Evolving through the decades

The origins of the Olympic pins can be traced back to the first modern Games in Athens in 1896, where delegations wore official cardboard badges.

“Olympic pins started as a way to identify athletes, judges and officials,” said Timo Lumme, managing director of the IOC’s TV and marketing arm, in a press release announcing this year’s new pins. “But over the past 125 years it has become an Olympic Games tradition, where everyone from athletes to event staff, journalists and spectators all take part to collect and trade pins in the Olympic Village and beyond.”

Athletes and officials soon moved from cardboard to sleeker enamel pins, and the merchandise became a way for Olympic committees to cover some of their costs. Germany sold nearly 1 million pins to help fund its 1936 Summer and Winter Olympic Games. At the 1994 Winter Olympics in Lillehammer, a local company produced and sold 18 million pins – a figure more than three times the population of host country Norway – with the organizing committee pocketing $18 million in royalties, according to the IOC’s magazine.

Pin fever had boomed in the 1980s, with traders flocking to the Lake Placid and Moscow Olympic Games and sponsors like Anheuser-Busch and Coca Cola launching official pin trading centers.

Carl Court/Getty Images
An Olympic pin collector waits to exchange pins with other collectors near the Tokyo's Olympic Stadium on July 29, 2021.

Fast-forward to 2020, and the latest designs feature newly introduced sports and Tokyo mascot Miraitowa.
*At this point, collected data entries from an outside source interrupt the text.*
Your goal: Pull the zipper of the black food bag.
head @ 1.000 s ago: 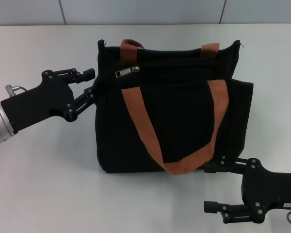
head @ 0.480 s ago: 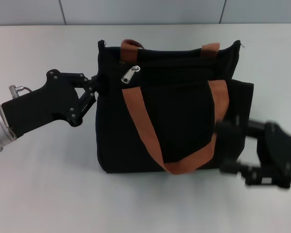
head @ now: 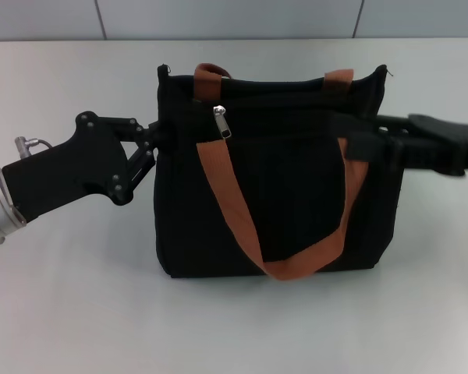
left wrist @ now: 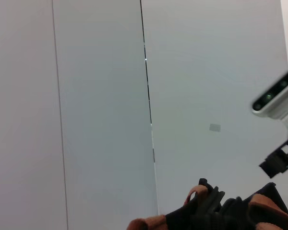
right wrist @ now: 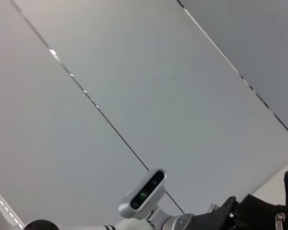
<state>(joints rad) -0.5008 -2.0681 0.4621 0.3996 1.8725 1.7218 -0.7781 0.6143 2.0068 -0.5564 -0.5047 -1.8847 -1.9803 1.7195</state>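
Left gripper [head: 152, 144] at mid-left, fingers clamped on the black food bag [head: 273, 171] at its left edge. Right gripper [head: 359, 134] reaches in from right onto the bag's upper right; finger state can't tell, blurred. The zipper [head: 221, 121] hangs upper left of bag. White table [head: 78, 296], grey wall panels behind.

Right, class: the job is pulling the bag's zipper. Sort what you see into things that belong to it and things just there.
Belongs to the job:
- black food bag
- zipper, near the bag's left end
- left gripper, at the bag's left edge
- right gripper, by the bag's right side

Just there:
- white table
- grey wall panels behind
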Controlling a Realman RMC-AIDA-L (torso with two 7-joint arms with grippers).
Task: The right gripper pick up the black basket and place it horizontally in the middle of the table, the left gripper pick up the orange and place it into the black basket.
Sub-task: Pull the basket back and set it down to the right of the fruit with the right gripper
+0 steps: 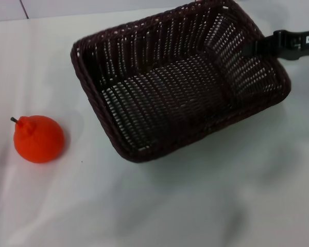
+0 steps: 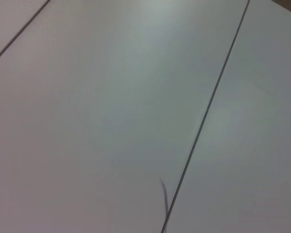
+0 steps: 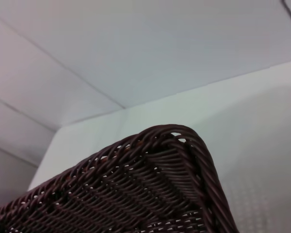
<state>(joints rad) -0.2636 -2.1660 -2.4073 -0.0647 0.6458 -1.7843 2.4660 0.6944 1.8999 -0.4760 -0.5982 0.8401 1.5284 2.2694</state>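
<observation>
White table (image 1: 195, 206) holds orange (image 1: 38, 139) beside black basket (image 1: 180, 82), head view only.

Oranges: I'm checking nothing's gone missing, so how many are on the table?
1. The orange sits on the table at the robot's left, apart from the black basket, which holds no fruit.
</observation>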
There is even a “heritage” range celebrating the city’s last Olympics in 1964, including an agate one on sale for almost 64,000 yen ($584).
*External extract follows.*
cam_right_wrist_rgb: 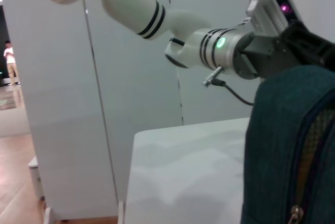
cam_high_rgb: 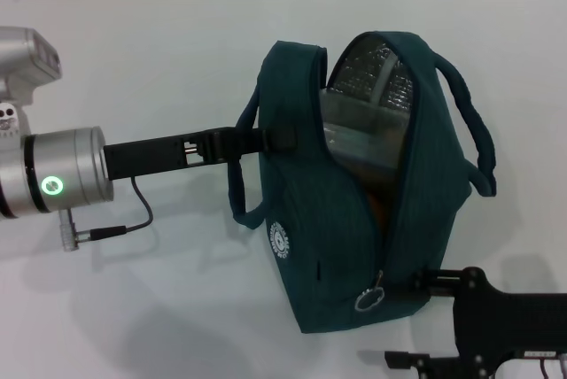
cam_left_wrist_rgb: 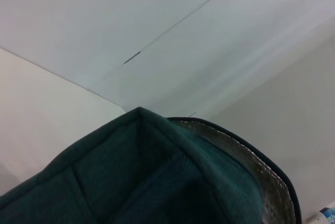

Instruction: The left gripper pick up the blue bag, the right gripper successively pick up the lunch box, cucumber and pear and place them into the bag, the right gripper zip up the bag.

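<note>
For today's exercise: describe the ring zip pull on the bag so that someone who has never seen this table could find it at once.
Start at the blue bag standing on the white table. Follow its open zip down to the bag's lower end, nearest the right tool. There hangs the zip pull, a small silver ring, unlike the flat white round logo printed beside it.

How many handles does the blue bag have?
2. One handle loops on the side of the blue bag facing the left gripper, which reaches into it. The other handle arches on the far side.

Teal bag (cam_high_rgb: 310,246), silver foil lining (cam_high_rgb: 376,73)
</note>
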Motion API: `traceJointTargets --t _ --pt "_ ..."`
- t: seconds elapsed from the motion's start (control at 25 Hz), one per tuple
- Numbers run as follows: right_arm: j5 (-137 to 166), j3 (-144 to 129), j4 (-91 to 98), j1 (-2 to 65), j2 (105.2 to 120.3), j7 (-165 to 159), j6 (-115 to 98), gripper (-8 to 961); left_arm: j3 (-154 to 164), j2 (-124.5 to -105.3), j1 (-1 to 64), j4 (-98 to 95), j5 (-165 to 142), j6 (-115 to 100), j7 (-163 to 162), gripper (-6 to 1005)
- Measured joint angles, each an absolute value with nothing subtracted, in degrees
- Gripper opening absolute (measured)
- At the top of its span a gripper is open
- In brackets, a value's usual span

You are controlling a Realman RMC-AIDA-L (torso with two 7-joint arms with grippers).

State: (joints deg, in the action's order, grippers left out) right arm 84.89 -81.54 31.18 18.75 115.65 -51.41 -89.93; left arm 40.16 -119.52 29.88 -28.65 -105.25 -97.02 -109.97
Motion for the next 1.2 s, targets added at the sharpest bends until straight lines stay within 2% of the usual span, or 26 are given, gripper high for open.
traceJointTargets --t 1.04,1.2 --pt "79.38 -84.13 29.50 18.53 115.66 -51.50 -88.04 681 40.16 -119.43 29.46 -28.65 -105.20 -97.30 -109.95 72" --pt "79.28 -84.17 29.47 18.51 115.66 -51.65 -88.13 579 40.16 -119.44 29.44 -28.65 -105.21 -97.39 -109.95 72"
And with traders unable to attend this year’s Games, Olympic organizers are keeping the tradition alive online by selling pins as NFTs, or non-fungible tokens.

The newly released virtual pins include mascot-inspired designs and digitally animated posters from previous Olympics, such as the 1924 Chamonix Games (the first ever Winter Olympics) and the 1912 Stockholm Games. Tsafrir is among the collectors investing in the NFT pins, which he described as a “pretty genius” idea, though it’s a far cry from the pin trading furor of previous Games.
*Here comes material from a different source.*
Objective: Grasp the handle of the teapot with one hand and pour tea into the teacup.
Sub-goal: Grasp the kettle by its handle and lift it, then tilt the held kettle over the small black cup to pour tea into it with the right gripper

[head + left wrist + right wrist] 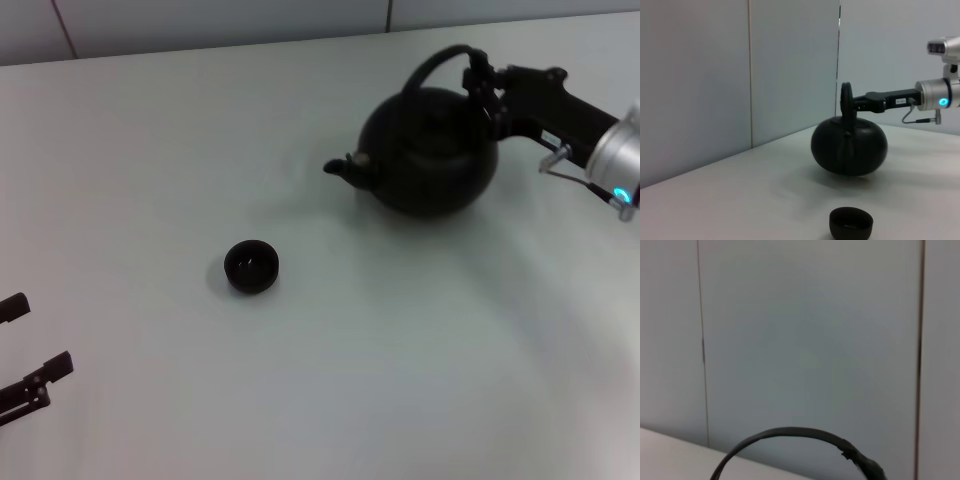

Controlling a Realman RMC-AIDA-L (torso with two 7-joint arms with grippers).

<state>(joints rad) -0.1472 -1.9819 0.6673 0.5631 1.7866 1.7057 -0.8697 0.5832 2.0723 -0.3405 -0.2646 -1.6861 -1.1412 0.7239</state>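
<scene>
The black teapot (430,155) is at the far right of the table, its spout pointing left; it also shows in the left wrist view (850,145). My right gripper (483,82) is shut on the right end of its arched handle (432,63), also seen from the side in the left wrist view (845,97). The pot seems to hang just above the table, though I cannot be sure. The handle's arch shows in the right wrist view (790,432). The small dark teacup (251,266) stands upright left of and nearer than the pot, empty (851,222). My left gripper (30,345) is open at the near left edge.
The white table (400,360) bears only the pot and cup. A grey panelled wall (715,75) runs along its far edge behind the teapot.
</scene>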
For Tsafrir and Tanaka, pins are more than just an investment or hobby – they’re a way to connect with people. Tsafrir said most of his friends are fellow pin collectors, and he speaks weekly with one of the Americans who gave him his first batch back in the 1990s, a Florida-based Vietnam War veteran.

Hou Yu/China News Service/Getty Images
A collector shows her Olympic pins during Beijing's Olympic Pin Culture Week, part of the city's preparations for hosting the 2022 Winter Olympics.

Tanaka, meanwhile, hosts a monthly meeting for pin traders at his restaurant, Winds (or “the sanctuary of pins of Nagano,” as he described it). He has even developed close friendships with pin-loving IBM bosses, he said, who send him branded Olympic pins from their travels.

“Even though I cannot speak English, I can communicate through pins,” Tanaka said.

“Each pin has a story. I remember where I met (each collector) and what I received,” he added. “No matter how many years have passed, I want to meet with people who gave me pins again. It’s (a form of) memorial and communication.”